= Requirement =
Report how many lines in the data below hold the string "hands". Nothing else should appear in the answer.

Collected data entries
———

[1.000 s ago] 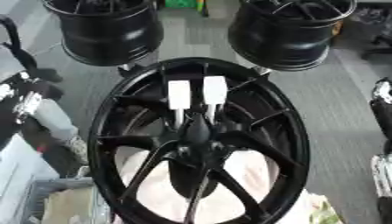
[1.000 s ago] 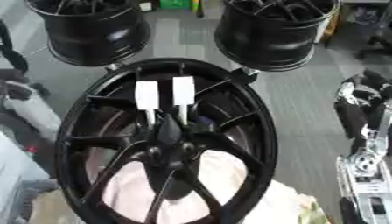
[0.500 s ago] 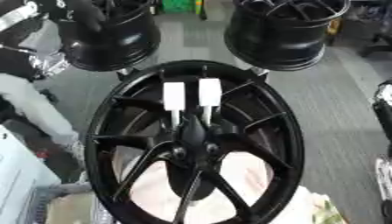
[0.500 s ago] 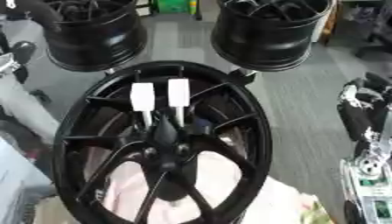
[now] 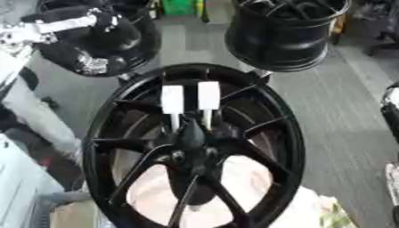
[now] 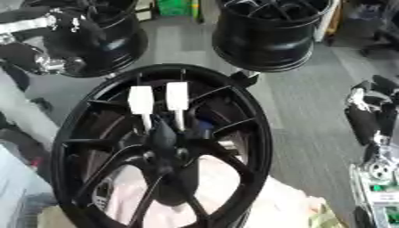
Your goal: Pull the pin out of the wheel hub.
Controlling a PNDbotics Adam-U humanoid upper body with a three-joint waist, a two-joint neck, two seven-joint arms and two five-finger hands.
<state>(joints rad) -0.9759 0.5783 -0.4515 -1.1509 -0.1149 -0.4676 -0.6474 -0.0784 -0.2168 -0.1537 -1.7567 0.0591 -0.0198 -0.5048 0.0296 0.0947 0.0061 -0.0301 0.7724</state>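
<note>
Black wheel hub (image 5: 191, 147), glossy, multi-spoke, round rim tilted so it reads as a tall oval; centre boss dark and rounded, thin spokes fanning out to the rim. Two pins stand side by side in the upper half of the hub: left pin (image 5: 172, 101) and right pin (image 5: 208, 98), each a flat white rectangular tab on a thin pale stem. Their long axes run near vertical in the view, tabs uppermost, stems running down to the centre boss. Pale pinkish, cloth-like material (image 5: 242, 178) shows through the lower spoke gaps. Two more black rims behind: far left rim (image 6: 109, 40) and far right rim (image 5: 284, 33), both drum-shaped, smooth, matte-to-glossy. Grey floor (image 5: 343, 102), faintly textured. Left hand (image 5: 86, 42) sits at upper left, black with silver joints, over the far left rim; the pins lie below and to the right of its fingers, well apart, not touching. Fingers look bunched, but cannot tell whether they are curled shut or holding anything. Right hand (image 6: 370, 118) shows at the right edge of the right eye view, black with pale patches, pointing up; the hub lies left of its fingers, apart. Finger spread on it cannot be told either.
</note>
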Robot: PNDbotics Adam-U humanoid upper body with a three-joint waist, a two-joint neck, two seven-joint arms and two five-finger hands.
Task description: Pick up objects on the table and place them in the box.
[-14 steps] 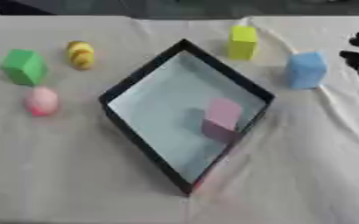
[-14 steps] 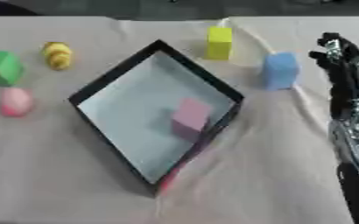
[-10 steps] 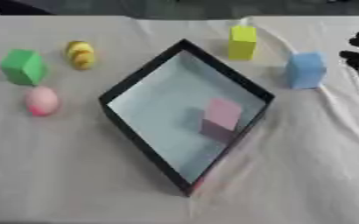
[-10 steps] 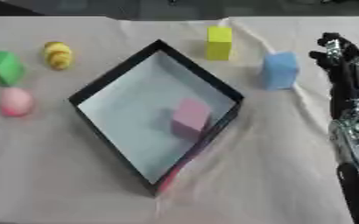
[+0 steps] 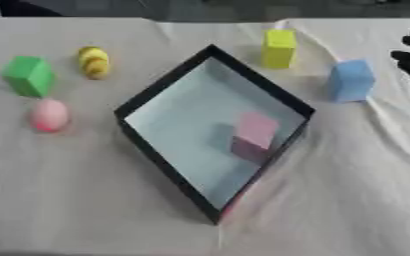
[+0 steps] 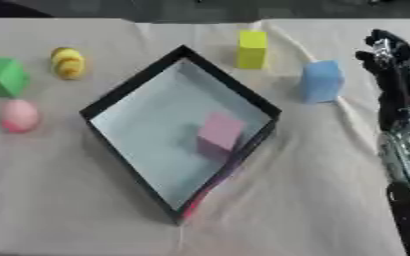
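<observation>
Fingers (image 6: 390, 50) of my right hand (image 6: 399, 82) look straight, holding nothing, at right desk edge just right of blue block (image 6: 320, 81). Pink block (image 6: 219, 132) sits inside box (image 6: 130, 90) at centre. Yellow block (image 6: 251, 49) far of box. Green block (image 6: 4, 76), yellow striped object (image 6: 68, 62), pink egg (image 6: 19, 115) lie left on desk (image 6: 305, 200). I see no left hand.

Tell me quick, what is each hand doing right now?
Left hand: not in view.
Right hand: beside the blue block, holding nothing; open or closed cannot be told.
</observation>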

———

= Exercise solution =
2